HISTORY OF THE AREA

The village of Lidgate is on the ancient trading route between Clare and Exning. There is evidence of Roman occupation, although it is thought that the village was attacked during a Viking invasion of the area. The village name means ‘swing gate’ and it was listed in the Domesday Book in 1086 as having 20 acres of meadow and woodland for 25 pigs. The record also notes that there were 5 cattle, 55 pigs, 147 sheep and 13 goats in the village.

It is thought that there has been a religious building on the current church site since Saxon times, although much of the current structure dates from the thirteenth and fourteenth centuries. There is graffiti in the church which has been attributed to the fifteenth century poet John de Lydgate.

The castle has been a fortified site since Saxon times, although was rebuilt in the twelfth century. It fell into disrepair in the fourteenth century and parts of the building were used in the construction of the church.

Lidgate was once a larger settlement, at one stage comparable in size to Clare. There is some evidence that the village stretched further towards Wickhambrook.

Nearby to Lidgate, the stone bridge dates to around the fourteenth or fifteenth century and it was part of a packhorse route between Bury St Edmunds and Cambridge. Hinchliffe, in his packhorse book, notes though that “the notice alongside the bridge quotes an early fifteenth century date, but since Moulton was a market town at the end of the thirteenth century, it is possible that there was a bridge on the site to serve local market traffic before the current structure”. There was a similar bridge in nearby Kentford, but more of that in another post.

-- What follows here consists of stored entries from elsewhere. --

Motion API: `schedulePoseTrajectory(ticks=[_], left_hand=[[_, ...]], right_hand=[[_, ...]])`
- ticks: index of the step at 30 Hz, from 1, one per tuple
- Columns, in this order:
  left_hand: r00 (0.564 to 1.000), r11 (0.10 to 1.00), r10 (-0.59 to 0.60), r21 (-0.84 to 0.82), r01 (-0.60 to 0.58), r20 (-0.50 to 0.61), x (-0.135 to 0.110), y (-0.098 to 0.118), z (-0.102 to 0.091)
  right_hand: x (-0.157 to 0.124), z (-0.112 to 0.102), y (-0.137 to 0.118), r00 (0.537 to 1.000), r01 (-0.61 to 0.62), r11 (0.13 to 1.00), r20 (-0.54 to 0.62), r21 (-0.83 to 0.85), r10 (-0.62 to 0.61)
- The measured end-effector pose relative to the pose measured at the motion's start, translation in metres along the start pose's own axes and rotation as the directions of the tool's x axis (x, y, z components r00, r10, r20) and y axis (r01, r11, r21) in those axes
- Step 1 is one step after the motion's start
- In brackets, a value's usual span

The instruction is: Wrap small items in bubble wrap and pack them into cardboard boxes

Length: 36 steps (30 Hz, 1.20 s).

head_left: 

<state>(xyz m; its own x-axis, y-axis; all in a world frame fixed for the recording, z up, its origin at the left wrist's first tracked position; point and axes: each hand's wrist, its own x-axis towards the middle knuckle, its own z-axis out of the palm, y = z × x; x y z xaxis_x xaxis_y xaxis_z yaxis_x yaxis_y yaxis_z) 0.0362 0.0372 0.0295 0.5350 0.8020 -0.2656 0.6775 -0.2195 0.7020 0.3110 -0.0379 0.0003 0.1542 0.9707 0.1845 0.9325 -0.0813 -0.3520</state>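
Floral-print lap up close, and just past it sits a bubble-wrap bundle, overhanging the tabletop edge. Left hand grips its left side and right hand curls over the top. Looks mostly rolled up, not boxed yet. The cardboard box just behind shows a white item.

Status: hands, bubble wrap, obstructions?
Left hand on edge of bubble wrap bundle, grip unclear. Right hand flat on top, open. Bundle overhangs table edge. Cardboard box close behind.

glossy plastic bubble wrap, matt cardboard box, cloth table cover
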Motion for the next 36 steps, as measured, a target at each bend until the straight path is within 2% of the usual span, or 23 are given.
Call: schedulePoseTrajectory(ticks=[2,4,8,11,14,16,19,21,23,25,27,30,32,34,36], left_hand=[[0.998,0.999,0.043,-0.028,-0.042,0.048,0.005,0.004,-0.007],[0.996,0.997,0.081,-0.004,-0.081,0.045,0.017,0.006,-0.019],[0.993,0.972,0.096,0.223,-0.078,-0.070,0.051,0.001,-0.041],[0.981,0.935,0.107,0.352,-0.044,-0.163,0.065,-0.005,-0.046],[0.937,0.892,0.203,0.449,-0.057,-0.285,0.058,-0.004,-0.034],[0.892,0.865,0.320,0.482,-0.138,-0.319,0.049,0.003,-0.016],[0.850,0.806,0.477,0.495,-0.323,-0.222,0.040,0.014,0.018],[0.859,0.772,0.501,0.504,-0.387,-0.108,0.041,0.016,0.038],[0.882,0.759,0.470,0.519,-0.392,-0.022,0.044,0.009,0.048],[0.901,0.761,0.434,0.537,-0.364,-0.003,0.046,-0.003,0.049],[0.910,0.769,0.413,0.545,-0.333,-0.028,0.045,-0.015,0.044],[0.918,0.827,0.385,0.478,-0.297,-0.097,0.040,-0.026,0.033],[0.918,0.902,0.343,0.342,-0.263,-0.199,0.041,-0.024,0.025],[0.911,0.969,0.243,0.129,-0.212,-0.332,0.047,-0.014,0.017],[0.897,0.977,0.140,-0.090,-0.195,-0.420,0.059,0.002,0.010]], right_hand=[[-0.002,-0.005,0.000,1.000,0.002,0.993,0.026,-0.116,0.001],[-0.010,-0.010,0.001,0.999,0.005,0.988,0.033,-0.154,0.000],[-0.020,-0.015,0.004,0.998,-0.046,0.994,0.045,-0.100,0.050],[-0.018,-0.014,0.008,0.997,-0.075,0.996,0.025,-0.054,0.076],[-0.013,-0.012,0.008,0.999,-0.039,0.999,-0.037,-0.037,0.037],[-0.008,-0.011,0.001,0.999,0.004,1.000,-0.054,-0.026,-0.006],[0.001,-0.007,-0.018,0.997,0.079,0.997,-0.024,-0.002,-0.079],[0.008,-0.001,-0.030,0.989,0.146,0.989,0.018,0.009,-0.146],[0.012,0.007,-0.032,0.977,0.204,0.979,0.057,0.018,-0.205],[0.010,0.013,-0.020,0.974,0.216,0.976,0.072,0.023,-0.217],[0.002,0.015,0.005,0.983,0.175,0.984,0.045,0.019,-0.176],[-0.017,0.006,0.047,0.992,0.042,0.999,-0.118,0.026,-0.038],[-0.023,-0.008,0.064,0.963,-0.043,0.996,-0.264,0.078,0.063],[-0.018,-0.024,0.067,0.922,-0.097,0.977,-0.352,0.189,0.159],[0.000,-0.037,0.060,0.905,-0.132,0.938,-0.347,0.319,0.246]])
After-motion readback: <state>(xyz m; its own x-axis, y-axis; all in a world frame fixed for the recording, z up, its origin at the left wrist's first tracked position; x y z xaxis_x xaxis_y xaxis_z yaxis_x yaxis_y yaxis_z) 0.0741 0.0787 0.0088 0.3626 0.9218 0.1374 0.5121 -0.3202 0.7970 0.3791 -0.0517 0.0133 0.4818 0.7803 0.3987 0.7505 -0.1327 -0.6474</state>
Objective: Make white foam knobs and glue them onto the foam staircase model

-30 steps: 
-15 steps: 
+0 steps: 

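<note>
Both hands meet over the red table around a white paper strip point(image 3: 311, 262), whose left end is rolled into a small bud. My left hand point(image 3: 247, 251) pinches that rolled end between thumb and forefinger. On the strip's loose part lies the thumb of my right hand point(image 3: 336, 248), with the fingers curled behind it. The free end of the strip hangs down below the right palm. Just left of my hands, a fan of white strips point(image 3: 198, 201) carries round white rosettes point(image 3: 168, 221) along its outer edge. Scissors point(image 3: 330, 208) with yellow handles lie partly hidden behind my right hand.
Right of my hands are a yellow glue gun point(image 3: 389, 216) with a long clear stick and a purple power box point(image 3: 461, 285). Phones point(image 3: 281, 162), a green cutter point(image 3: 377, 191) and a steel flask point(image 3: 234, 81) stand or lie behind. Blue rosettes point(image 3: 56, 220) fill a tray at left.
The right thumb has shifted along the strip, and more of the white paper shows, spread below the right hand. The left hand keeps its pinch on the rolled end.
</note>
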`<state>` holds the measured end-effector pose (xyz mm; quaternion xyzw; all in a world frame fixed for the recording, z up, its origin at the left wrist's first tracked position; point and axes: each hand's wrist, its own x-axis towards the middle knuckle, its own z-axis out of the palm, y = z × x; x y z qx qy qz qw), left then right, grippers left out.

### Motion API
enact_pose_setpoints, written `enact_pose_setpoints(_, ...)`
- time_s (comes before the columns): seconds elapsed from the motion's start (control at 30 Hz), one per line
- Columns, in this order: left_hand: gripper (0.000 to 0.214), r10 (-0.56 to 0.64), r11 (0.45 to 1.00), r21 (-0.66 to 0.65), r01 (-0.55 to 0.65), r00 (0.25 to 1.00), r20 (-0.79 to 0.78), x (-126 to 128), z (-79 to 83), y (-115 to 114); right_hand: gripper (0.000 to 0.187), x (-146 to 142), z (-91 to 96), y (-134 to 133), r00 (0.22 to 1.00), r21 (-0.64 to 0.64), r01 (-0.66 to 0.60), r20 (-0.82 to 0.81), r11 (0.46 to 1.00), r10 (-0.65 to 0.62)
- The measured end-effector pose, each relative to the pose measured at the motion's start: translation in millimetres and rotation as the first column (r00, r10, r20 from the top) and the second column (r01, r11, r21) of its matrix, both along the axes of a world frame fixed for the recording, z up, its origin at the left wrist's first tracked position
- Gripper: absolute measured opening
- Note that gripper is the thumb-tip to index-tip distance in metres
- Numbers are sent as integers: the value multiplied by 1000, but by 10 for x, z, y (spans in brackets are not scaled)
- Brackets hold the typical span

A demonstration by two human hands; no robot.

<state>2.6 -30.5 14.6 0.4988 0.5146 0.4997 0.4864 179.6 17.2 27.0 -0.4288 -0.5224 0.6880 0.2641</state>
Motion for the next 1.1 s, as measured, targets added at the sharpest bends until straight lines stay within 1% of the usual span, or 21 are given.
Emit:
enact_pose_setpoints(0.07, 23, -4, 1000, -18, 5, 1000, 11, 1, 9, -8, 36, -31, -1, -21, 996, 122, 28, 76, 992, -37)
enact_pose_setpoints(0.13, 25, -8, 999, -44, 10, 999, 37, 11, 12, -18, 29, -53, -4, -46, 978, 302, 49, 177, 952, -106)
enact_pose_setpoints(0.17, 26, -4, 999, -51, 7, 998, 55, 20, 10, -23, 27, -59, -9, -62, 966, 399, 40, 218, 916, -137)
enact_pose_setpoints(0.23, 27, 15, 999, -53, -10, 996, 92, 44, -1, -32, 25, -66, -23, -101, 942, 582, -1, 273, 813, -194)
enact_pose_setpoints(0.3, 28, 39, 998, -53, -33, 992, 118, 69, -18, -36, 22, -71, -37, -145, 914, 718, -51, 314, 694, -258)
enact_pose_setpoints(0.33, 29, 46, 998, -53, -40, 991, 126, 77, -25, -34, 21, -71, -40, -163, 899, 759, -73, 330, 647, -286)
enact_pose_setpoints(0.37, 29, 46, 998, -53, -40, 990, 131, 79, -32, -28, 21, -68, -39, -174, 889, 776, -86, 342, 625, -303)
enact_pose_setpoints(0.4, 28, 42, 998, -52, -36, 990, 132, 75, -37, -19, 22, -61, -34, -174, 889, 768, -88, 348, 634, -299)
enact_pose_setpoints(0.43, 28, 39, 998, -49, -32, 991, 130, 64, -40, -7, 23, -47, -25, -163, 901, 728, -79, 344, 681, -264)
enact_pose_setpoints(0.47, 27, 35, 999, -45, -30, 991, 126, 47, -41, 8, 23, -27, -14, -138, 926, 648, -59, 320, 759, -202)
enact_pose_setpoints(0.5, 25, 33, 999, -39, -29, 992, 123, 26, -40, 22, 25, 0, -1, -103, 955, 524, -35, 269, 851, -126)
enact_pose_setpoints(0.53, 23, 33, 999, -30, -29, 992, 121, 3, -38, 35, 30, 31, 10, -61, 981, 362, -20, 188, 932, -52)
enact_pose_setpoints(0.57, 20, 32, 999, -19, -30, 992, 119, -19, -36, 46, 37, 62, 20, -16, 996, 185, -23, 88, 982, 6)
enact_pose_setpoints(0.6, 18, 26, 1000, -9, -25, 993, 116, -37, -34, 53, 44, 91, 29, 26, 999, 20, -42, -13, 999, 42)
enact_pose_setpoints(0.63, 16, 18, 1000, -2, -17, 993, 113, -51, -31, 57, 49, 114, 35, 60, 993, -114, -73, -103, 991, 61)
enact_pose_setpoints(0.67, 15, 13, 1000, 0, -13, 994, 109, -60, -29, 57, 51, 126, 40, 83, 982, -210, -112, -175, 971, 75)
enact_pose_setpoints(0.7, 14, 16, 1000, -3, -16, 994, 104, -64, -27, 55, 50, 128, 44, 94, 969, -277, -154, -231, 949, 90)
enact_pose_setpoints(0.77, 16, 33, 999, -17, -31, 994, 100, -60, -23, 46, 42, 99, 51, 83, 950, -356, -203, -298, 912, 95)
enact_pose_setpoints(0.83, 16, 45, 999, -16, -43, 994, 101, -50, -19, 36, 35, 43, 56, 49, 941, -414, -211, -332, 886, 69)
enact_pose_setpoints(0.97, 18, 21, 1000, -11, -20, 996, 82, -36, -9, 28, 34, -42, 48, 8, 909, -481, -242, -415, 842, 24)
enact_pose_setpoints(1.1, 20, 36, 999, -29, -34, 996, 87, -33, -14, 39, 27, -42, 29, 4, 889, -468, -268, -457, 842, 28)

Historically, the bridge was financed by the Church and Bridges Estate which had been established in the early sixteenth century. Although they must have done a decent job for some centuries given that it’s still there, the West Suffolk county planning committee met in June 1962 to authorise expenditure of between £45 and £50 to repair the bridge. At the same time, they asked the Ministry of Works to take over the cost of repairing the bridge from the church charity.

The Lidgate Star

The pub is open from 16:00 to 23:00 on Mondays to Fridays and from 10:00 to 23:00 on Saturdays and Sundays. Home-made pizzas are available between 18:30 and 22:00 every day of the week (between 12:00 and 22:00 on Saturdays) and food is served on Saturdays between 10:30 and 22:00 and on Sundays between 10:30 and 15:30 and from 18:30 until 22:00.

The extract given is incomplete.